#### [EXERCISE]
Among the entries that follow, the required portion opens with the line containing "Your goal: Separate" and closes with the line containing "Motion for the". Give that portion again exactly, and nothing else.

#### [RECORDS SHOWN]
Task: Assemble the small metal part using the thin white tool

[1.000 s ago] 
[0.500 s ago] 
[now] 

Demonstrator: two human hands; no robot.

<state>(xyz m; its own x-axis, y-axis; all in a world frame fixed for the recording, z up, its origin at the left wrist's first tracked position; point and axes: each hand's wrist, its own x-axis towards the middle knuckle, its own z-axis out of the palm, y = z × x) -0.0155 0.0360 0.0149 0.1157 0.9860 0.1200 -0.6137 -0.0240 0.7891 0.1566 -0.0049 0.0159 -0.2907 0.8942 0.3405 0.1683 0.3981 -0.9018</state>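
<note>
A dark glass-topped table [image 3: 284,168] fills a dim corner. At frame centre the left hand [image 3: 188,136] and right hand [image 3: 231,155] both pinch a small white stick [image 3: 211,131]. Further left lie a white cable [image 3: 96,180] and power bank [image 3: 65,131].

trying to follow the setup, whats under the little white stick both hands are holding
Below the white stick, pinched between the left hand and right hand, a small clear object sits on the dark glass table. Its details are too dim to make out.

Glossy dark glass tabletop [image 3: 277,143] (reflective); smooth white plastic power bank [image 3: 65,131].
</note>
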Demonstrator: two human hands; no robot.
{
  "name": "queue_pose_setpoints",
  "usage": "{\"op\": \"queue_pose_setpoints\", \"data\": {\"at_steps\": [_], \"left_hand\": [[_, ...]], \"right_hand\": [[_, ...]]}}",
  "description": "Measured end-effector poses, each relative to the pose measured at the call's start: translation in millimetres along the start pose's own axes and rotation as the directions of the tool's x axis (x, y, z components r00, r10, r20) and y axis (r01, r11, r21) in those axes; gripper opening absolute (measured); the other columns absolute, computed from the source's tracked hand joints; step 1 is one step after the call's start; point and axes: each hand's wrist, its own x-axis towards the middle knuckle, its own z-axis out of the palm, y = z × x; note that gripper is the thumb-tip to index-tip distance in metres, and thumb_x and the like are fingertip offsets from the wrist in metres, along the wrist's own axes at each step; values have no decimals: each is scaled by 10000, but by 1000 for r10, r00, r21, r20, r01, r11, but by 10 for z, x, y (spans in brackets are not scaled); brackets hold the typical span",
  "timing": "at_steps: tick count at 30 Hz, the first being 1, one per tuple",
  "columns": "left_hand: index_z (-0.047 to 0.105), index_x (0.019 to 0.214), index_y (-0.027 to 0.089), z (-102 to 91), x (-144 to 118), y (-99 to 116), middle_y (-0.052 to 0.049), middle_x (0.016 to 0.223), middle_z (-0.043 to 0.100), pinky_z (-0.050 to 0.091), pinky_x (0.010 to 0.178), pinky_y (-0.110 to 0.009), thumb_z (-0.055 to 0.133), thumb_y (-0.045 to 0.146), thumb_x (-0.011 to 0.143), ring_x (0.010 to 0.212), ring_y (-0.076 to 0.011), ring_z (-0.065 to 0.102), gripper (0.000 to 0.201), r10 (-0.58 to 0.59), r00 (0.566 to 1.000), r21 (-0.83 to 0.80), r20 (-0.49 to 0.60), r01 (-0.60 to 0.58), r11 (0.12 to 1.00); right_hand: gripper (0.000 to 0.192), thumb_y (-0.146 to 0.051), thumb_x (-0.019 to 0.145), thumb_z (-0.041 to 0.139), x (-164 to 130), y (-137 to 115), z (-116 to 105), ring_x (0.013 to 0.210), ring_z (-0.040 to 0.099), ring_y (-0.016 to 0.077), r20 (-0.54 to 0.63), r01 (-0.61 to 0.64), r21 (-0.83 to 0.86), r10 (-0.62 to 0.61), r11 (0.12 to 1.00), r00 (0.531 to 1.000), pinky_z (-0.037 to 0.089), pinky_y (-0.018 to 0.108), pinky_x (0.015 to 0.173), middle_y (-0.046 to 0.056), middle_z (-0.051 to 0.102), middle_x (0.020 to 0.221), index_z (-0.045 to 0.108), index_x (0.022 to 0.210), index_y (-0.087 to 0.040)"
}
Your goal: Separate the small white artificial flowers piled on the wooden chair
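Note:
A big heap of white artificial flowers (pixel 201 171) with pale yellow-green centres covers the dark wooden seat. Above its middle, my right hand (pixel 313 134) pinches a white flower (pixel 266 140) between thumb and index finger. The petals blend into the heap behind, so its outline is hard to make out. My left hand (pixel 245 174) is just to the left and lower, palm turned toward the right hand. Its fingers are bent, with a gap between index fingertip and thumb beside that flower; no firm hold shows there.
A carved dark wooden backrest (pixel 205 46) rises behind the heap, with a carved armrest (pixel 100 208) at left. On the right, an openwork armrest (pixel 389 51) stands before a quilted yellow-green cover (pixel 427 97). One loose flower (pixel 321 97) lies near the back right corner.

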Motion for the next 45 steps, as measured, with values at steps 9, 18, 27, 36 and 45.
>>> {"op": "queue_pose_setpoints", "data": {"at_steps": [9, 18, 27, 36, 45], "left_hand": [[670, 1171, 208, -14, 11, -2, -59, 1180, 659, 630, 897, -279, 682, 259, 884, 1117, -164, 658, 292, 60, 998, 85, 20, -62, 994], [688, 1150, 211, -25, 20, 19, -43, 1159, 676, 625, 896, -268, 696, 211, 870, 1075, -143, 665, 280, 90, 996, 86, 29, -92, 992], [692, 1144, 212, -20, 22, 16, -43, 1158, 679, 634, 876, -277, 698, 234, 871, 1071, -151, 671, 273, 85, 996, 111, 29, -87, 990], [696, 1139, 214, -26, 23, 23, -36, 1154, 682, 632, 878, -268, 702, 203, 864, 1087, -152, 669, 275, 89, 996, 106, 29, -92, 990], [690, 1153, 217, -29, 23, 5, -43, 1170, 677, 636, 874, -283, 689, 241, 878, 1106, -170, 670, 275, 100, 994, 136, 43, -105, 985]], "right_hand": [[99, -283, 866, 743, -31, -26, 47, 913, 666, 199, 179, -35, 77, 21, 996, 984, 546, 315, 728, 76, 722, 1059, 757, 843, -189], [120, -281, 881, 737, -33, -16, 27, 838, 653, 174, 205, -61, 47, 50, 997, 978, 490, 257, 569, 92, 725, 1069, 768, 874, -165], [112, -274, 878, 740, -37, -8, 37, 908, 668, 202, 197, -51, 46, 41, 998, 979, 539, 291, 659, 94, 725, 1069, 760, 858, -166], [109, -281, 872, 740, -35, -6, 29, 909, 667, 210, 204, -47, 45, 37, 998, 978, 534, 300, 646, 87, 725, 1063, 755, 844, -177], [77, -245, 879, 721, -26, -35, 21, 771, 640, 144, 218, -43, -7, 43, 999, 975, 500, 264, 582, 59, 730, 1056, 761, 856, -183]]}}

#### [RESULT]
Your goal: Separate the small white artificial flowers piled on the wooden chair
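Note:
A big heap of white artificial flowers (pixel 201 171) with pale yellow-green centres covers the dark wooden seat. Above its middle, my right hand (pixel 313 134) pinches a white flower (pixel 266 140) between thumb and index finger. The petals blend into the heap behind, so its outline is hard to make out. My left hand (pixel 245 174) is just to the left and lower, palm turned toward the right hand. Its fingers are bent, with a gap between index fingertip and thumb beside that flower; no firm hold shows there.
A carved dark wooden backrest (pixel 205 46) rises behind the heap, with a carved armrest (pixel 100 208) at left. On the right, an openwork armrest (pixel 389 51) stands before a quilted yellow-green cover (pixel 427 97). One loose flower (pixel 321 97) lies near the back right corner.
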
Motion for the next 45 steps, as measured, with values at steps 9, 18, 27, 36 and 45.

The response to the exercise is now complete.